__WHAT IS NEEDED__.
Every line with the string "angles" should be copied from the data.
■ ■ ■ ■ ■
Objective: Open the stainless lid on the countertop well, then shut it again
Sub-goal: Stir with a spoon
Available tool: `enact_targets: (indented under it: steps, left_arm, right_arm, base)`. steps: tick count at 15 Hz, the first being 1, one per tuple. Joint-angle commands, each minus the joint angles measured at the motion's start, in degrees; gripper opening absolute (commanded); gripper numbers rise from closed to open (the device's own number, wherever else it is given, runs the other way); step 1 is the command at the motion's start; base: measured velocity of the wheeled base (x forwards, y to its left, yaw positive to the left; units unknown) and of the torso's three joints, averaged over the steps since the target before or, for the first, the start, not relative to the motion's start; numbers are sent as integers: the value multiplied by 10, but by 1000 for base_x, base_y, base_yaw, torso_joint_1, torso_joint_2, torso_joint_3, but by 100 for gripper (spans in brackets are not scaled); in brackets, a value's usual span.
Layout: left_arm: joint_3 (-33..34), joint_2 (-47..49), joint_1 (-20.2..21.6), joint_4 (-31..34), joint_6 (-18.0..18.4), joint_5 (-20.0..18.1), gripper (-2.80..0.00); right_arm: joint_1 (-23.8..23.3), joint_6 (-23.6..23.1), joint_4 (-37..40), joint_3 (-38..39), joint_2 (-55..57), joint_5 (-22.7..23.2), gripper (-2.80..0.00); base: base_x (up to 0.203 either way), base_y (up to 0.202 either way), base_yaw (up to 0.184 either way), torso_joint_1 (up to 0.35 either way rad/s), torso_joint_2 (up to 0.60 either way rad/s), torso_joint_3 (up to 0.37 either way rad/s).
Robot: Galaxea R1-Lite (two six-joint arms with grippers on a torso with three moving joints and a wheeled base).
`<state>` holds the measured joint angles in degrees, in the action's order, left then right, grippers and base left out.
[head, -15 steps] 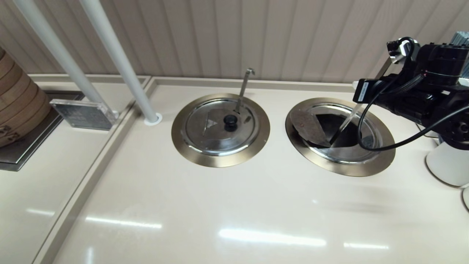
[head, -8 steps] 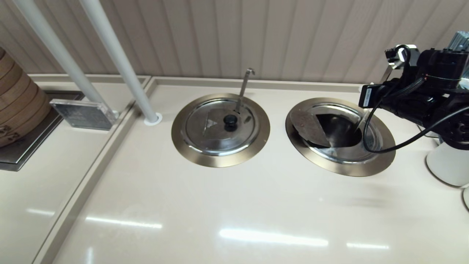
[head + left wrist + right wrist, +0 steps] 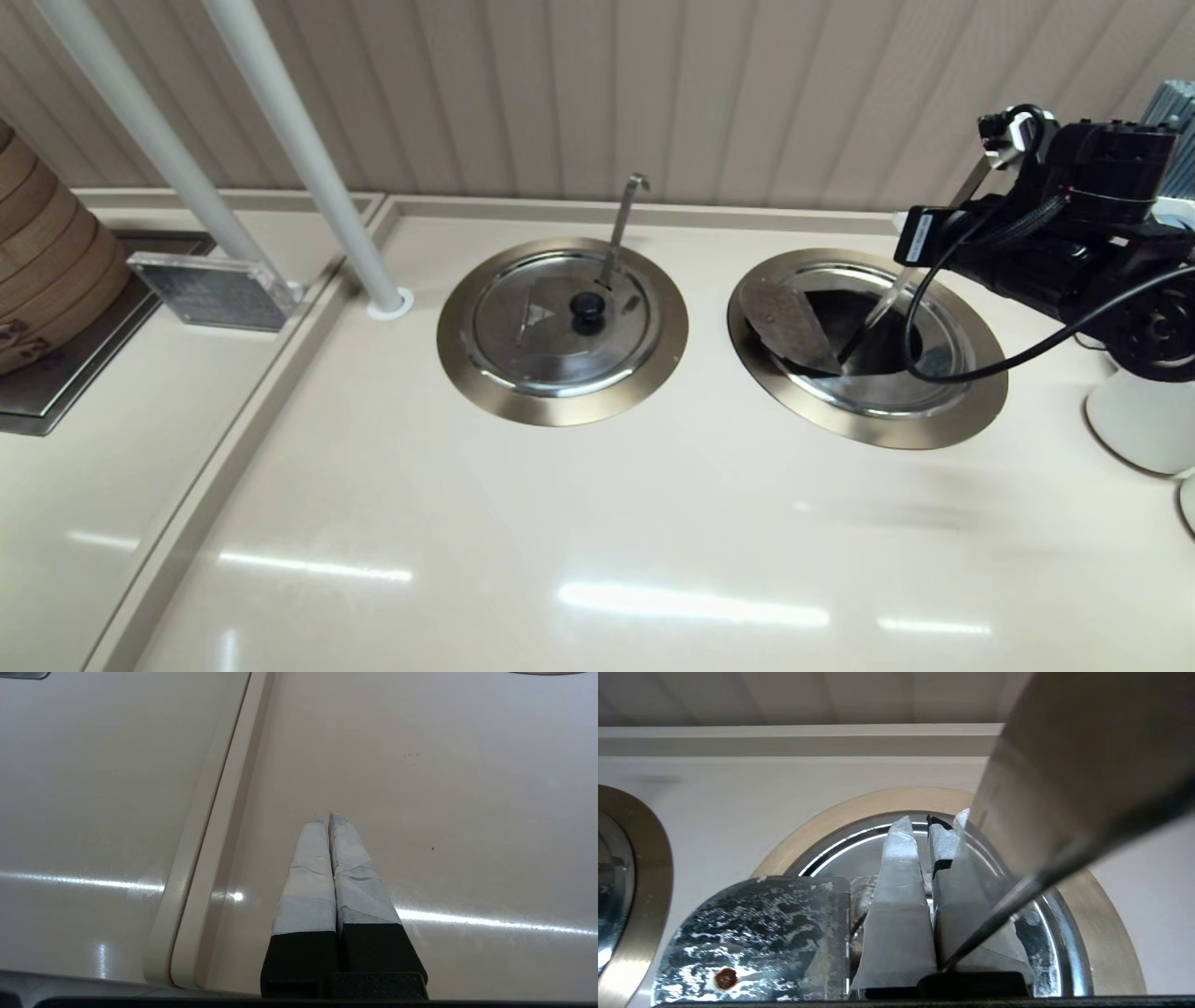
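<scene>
The countertop well point(image 3: 868, 431) has a bronze ring point(image 3: 1113, 938) and sits right of centre. The stainless lid point(image 3: 780, 322) shows as a speckled steel flap on the well's left side. A brown smudge marks the lid's point(image 3: 752, 933) near rim, and a dark opening lies beside it. Its black knob is hidden. The straight ladle handle point(image 3: 878, 313) leans out of the opening, and this handle point(image 3: 1064, 788) crosses close in front of my right gripper point(image 3: 927, 821). That gripper hovers over the well's far right side, shut with only a thin slit and nothing seen inside. My left gripper point(image 3: 324, 817) is shut over bare counter.
The twin lid point(image 3: 551, 327) with a hook-tipped ladle handle point(image 3: 623, 224) covers the left well. Two white poles point(image 3: 299, 159) rise at the back left, beside a clear plaque point(image 3: 210, 289) and a bamboo steamer point(image 3: 42, 271). A white object point(image 3: 1139, 420) stands at the right edge.
My right gripper swung right and slightly up half a second ago, then came back left. The ladle handle tilted right with it and returned. The lid flap stayed put.
</scene>
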<state>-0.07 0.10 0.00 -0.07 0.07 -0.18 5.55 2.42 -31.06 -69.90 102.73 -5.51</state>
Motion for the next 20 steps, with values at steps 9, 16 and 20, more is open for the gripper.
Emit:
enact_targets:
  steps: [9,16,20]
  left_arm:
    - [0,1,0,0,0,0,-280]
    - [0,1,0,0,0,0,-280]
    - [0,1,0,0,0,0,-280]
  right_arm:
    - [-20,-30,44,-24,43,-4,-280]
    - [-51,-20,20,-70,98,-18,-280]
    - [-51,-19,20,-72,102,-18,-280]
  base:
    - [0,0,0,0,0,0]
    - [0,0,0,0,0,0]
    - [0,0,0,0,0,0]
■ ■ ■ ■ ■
__EXERCISE RESULT__.
Available tool: `enact_targets: (indented under it: steps, left_arm, right_arm, base)`. steps: tick count at 15 Hz, the first being 1, one per tuple. Joint-angle commands, each minus the joint angles measured at the motion's start, in degrees; gripper opening absolute (commanded); gripper numbers rise from closed to open (the device's own number, wherever else it is given, runs the other way); step 1 is the command at the motion's start; base: measured velocity of the wheeled base (x forwards, y to its left, yaw positive to the left; units unknown) and of the torso's three joints, averaged over the steps since the target before or, for the first, the start, not relative to the motion's start; numbers are sent as integers: the value multiplied by 10, but by 1000 for base_x, base_y, base_yaw, torso_joint_1, torso_joint_2, torso_joint_3, but by 100 for gripper (spans in brackets are not scaled); in brackets, a value's usual span.
`<state>` holds the measured joint angles in degrees, in the action's order, left then right, grippers and base left out.

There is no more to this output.